しかし、このような「中産階級的平等主義」は、必ずしも実質的な平等を意味するものではなかった。むしろそれは、階級差を意識させない言説空間を作り出すことによって、階級間の摩擦や分断を「見えにくくする」働きを担っていた。たとえば、教育機会の平等が表向きには保障されていても、実際には家庭の経済力や教育熱心さによって進学率や進路の選択肢に格差が生まれており、それが新たな階層分化の源泉となっていた。
また、日本の「中産階級的価値観」は、ジェンダー秩序との結びつきにおいても顕著である。高度経済成長期における「企業戦士」モデルと、それを支える専業主婦モデルは、いずれも中流家庭の規範とされた。これは、性別役割分業を自然なものと見なし、女性の社会進出や多様なライフスタイルの承認を抑制する文化的圧力として働いた。この点においても、日本の「中流化」言説は、実質的な平等を達成するというよりは、ある特定の生き方を「普通」として強調することにより、他のあり方を周縁化する作用を持っていたと言える。
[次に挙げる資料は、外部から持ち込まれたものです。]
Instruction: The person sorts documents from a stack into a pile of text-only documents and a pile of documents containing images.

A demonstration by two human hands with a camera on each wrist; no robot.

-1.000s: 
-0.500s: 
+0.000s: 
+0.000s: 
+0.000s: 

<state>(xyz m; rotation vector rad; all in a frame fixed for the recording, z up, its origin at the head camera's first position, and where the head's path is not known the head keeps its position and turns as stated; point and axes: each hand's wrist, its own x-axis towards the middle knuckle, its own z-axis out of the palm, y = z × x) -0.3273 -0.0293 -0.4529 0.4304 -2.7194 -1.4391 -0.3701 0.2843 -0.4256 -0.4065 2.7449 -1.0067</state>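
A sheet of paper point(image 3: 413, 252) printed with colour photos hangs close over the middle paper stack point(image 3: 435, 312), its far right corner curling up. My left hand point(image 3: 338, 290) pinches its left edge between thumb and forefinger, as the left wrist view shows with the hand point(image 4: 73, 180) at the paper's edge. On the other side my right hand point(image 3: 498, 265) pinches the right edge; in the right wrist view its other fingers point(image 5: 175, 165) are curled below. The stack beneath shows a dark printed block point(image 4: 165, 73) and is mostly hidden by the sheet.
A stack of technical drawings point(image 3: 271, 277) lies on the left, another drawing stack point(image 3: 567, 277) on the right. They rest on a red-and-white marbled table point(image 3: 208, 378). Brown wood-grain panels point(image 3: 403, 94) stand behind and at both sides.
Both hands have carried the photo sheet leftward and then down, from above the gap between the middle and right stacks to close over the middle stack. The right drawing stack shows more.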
このような中産階級的平等主義のイデオロギーは、政治的にも特異な効果をもたらした。すなわち、労働者階級の文化的自己意識を弱体化させ、労働運動や左派政党への支持を構造的に抑制する要因となったのである。イギリスにおいては、労働者階級が階級的利害に基づいて政治的選択を行う傾向が強く、労働党がそうした意識の受け皿となってきた。これに対し、日本では、自らを「中流」とみなす有権者が多数を占めることによって、階級対立を前提とする政治運動は支持を得にくくなり、自民党の長期政権維持を支える一因ともなった。
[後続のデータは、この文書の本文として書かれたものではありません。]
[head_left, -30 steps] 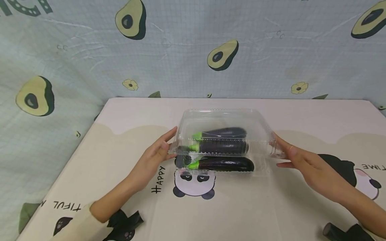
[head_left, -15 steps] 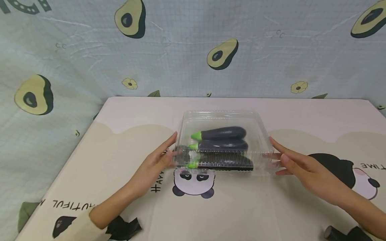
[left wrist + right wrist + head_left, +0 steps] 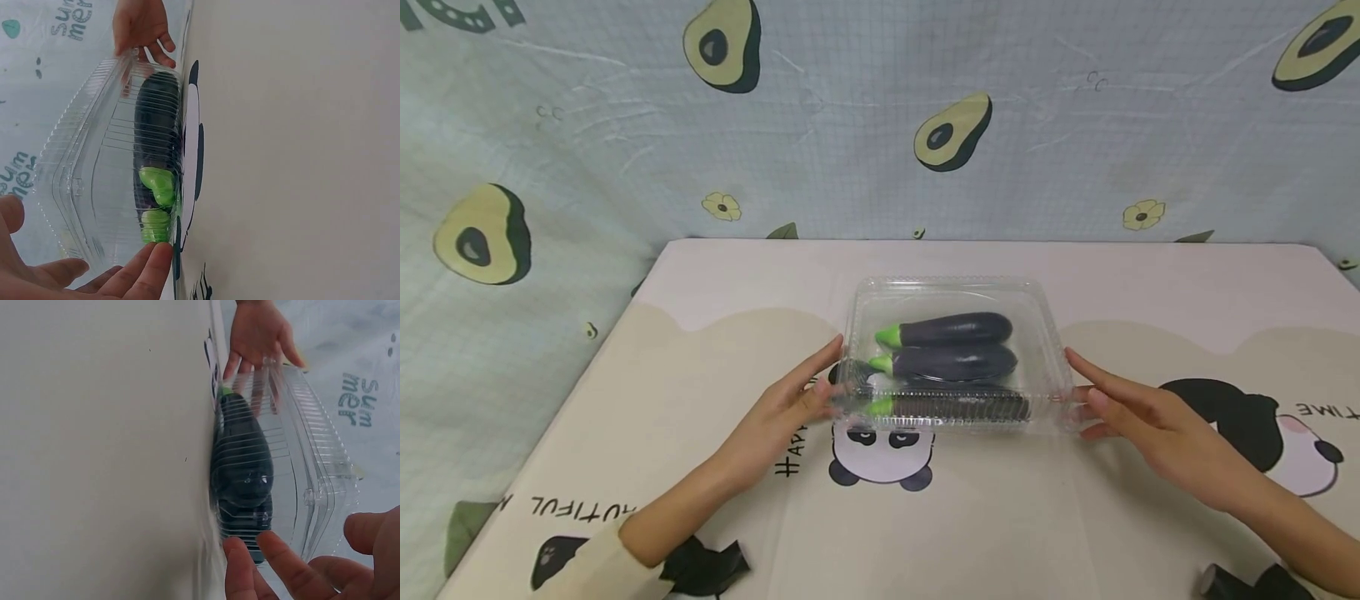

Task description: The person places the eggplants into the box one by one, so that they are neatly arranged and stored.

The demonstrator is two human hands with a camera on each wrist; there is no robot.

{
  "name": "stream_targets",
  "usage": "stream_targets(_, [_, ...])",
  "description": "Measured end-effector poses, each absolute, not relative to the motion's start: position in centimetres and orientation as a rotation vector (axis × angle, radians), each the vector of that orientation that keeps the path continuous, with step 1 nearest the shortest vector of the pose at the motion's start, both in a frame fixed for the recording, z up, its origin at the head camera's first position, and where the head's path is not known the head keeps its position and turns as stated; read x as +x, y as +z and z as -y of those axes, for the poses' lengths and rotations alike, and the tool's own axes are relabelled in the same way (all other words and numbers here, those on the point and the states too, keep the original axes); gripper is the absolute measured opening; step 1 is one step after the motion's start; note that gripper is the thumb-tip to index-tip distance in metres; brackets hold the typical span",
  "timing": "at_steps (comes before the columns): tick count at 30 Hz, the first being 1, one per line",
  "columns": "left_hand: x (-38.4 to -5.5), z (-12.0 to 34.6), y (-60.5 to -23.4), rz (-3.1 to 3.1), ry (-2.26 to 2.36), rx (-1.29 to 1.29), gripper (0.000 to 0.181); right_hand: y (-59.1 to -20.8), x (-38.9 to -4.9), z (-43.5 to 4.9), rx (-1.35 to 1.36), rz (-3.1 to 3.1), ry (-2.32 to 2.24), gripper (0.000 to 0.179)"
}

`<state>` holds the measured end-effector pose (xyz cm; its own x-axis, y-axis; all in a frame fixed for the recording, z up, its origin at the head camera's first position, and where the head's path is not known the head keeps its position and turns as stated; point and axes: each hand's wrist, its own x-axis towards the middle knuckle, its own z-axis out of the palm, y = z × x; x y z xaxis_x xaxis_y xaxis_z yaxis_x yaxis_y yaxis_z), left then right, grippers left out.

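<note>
A clear plastic clamshell container (image 3: 951, 283) lies on the table with its ribbed lid down over three eggplants. Each eggplant (image 3: 955, 363) is dark purple with a bright green stem end pointing left. My left hand (image 3: 790, 412) touches the container's left end, fingers extended along the wall in the left wrist view and thumb apart. At the opposite end my right hand (image 3: 1157, 429) has its straight fingertips right at the side wall. Seen from the right wrist, the eggplants (image 3: 240, 450) show through the ribbed wall, and the rims (image 3: 312, 506) of lid and base lie close together.
The pale tablecloth (image 3: 970, 517) carries printed pandas and lettering. A light curtain (image 3: 850, 150) with avocado prints hangs behind the table's back edge. Black wrist gear (image 3: 707, 567) sits at my left wrist, and similar black gear (image 3: 1228, 582) at the right.
The lid's front edge has come down over the nearest eggplant, which lay uncovered a second ago. Both hands have moved slightly toward me and lower with it, and their fingers have loosened.
</note>
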<state>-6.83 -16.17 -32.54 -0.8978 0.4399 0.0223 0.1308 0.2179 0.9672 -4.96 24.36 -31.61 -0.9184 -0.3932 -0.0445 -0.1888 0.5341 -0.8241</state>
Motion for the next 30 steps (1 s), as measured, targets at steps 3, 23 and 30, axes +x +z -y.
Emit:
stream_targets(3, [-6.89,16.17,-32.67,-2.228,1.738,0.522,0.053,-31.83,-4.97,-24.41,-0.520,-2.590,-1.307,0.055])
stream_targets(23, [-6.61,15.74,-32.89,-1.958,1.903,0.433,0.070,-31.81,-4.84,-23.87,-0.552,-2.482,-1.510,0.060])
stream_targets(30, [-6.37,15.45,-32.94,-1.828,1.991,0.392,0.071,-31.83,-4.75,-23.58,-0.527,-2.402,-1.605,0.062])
さらに、日本型の平等主義は、「努力すれば報われる」というメリトクラシー的信念と結びつきやすく、それが社会的格差の再生産を見えにくくする。実際には、家庭背景や出身地、性別といった構造的要因が個人の進路や生活水準を大きく左右しているにもかかわらず、「格差は自己責任」とする言説が広まりやすく、社会政策への支持や再分配要求を抑える効果を持つ。このようにして、日本社会における「中産階級的平等主義」は、ある種の保守的安定をもたらすと同時に、社会的流動性の停滞や抑圧的同調圧力の温床ともなっている。
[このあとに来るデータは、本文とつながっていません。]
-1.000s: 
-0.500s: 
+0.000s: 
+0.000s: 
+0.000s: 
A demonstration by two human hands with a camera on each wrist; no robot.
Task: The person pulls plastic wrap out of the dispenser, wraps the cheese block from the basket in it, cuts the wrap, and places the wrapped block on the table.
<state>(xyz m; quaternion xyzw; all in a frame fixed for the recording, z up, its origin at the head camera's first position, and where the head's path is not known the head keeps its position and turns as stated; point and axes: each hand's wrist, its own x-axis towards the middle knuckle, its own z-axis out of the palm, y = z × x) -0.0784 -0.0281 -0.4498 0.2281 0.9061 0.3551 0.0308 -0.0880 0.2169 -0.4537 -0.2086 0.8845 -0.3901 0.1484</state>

以上をふまえると、日本社会における「中流化」現象は、単なる経済構造の反映にとどまらず、文化的、政治的な構造と深く結びついた総合的な社会形成のプロセスであることがわかる。そしてそれは、イギリスのような階級意識の強い社会との比較を通じて、逆説的に浮かび上がる日本独自の社会構造のあり方でもある。「平等」や「普通」の名のもとに包摂されていく社会のあり方に対して、批判的な視座を持つことが、現代日本社会を理解する上でますます重要となっている。